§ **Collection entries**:
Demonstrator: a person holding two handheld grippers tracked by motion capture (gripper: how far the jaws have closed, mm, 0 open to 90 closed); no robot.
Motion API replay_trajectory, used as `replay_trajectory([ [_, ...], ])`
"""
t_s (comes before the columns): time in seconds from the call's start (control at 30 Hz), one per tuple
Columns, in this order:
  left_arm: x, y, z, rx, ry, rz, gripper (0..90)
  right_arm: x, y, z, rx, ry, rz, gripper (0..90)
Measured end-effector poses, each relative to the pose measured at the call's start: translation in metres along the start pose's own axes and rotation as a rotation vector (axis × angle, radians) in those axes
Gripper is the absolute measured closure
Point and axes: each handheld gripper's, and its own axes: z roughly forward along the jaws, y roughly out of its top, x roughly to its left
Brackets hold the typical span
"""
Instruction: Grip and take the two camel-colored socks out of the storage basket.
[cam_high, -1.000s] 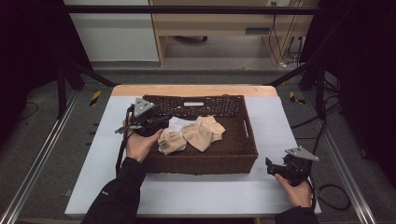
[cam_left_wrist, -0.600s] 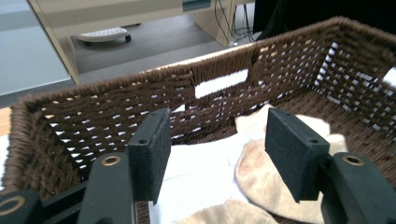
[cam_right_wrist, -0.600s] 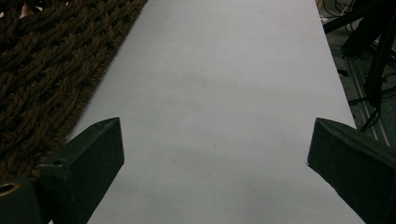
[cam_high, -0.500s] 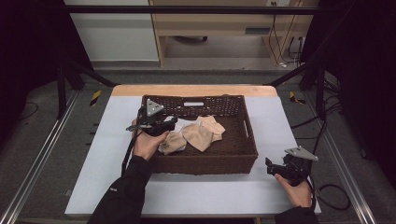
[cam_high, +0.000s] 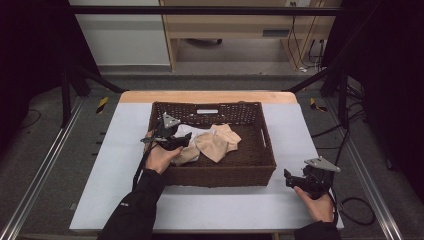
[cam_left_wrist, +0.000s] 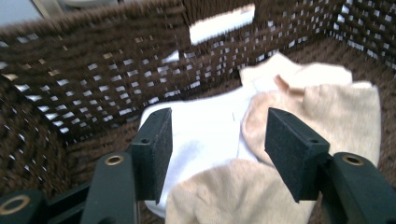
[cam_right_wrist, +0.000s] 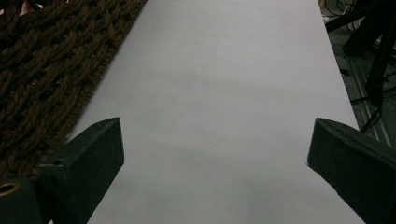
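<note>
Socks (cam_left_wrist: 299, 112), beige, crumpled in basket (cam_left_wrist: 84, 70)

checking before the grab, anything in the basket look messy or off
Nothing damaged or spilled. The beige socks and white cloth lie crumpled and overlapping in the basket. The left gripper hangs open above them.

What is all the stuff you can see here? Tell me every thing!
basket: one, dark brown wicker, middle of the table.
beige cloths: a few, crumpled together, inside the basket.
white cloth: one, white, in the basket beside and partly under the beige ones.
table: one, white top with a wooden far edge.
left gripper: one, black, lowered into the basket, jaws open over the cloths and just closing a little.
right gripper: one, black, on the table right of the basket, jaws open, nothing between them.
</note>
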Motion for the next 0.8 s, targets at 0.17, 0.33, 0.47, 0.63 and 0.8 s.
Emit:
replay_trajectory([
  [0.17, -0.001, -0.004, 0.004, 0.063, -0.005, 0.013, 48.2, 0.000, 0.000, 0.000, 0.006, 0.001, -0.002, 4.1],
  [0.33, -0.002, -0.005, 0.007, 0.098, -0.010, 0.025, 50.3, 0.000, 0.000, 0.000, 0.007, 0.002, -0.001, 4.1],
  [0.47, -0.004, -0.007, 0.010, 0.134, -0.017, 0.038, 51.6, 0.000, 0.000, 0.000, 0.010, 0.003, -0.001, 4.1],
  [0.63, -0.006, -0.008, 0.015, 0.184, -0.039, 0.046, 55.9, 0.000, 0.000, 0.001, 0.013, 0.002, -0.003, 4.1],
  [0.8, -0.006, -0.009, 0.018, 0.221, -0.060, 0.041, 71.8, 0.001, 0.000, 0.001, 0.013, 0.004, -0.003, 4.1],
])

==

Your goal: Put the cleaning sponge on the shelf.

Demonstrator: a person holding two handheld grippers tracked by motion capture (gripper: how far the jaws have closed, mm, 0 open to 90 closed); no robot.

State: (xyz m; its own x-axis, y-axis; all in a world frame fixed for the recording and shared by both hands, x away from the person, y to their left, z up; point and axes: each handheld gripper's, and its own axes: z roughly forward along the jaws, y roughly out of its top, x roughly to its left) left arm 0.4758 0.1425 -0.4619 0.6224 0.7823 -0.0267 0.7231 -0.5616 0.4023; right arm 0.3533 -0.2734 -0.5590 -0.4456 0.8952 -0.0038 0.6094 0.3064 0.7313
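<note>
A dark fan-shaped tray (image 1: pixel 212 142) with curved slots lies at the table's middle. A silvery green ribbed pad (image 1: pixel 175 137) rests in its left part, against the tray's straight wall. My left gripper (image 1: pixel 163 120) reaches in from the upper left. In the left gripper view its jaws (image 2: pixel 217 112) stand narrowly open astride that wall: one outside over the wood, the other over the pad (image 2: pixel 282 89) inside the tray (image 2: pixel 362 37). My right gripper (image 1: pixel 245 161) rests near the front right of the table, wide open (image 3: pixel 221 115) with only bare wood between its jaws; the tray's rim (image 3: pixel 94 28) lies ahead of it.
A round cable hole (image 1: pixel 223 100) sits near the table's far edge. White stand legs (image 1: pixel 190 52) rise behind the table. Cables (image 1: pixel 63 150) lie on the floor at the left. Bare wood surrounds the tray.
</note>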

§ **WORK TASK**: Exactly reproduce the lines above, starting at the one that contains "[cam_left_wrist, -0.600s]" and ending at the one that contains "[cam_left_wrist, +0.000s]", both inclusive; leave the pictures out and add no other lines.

§ **ANSWER SECTION**:
[cam_left_wrist, -0.600s] 
[cam_right_wrist, -0.600s] 
[cam_high, -0.500s] 
[cam_high, +0.000s] 
[cam_left_wrist, +0.000s] 

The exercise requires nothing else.